Only lines holding the word "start" are needed; copy each of them from the material.
------ DATA BLOCK
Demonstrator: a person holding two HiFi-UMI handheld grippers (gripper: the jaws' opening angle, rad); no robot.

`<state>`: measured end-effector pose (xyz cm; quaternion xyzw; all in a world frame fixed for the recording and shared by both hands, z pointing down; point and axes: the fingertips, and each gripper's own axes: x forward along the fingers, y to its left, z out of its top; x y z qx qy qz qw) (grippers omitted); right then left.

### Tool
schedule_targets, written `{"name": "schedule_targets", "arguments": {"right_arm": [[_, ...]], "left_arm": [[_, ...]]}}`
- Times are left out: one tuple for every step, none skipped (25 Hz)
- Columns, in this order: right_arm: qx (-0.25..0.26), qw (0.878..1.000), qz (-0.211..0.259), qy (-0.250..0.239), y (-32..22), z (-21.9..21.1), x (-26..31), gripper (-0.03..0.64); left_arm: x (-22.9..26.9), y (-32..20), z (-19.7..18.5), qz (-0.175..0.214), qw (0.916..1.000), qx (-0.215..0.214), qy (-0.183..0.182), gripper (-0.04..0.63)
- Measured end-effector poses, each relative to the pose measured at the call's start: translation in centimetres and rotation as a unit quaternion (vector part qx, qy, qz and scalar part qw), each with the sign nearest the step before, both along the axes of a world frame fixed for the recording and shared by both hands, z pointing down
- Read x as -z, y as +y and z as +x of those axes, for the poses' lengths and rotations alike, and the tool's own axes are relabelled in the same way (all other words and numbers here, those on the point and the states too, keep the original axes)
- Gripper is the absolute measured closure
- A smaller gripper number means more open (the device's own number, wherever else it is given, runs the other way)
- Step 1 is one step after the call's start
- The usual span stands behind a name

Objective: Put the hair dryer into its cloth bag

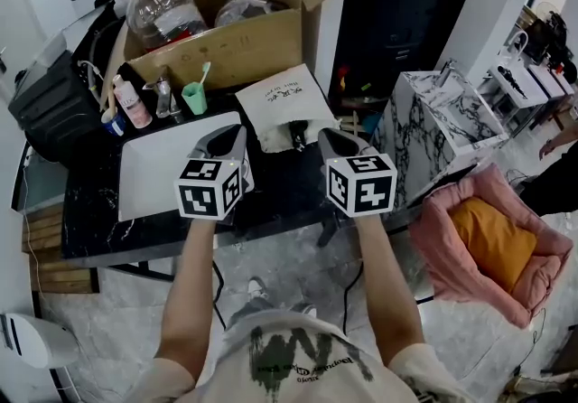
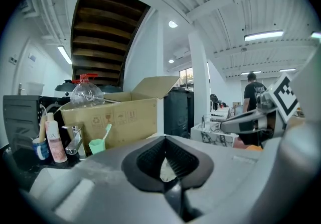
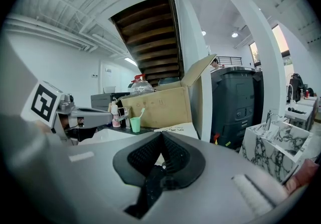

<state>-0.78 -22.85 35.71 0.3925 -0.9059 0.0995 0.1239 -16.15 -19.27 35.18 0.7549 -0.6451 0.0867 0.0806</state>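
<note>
On the dark counter (image 1: 86, 229), left to right: one white basin (image 1: 153, 175), one green cup (image 1: 193, 98), one cardboard box (image 1: 226, 49) and one white cloth bag (image 1: 282, 96) mid-back, with a dark object (image 1: 296, 134), too small to name, at its mouth. Over the near edge hover the left gripper (image 1: 232, 130) and right gripper (image 1: 326, 133), both clenched on nothing. One pink cushion bed (image 1: 452, 257) lies on the floor.

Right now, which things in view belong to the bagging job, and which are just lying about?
Job: cloth bag; dark object at its near edge, probably the hair dryer; left gripper, right gripper, both shut.
Lying about: cardboard box; green cup; pink bottle; pet bed.
</note>
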Motion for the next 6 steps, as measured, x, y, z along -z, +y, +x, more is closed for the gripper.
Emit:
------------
● **SOLUTION BELOW**
- Measured end-effector poses, each relative to the pose measured at the call's start: translation in centimetres and rotation as a unit quaternion (vector part qx, qy, qz and scalar part qw), each with the sign nearest the step before, both along the axes of a world frame fixed for the recording and shared by both hands, z pointing down
- Step 1 is one step after the call's start

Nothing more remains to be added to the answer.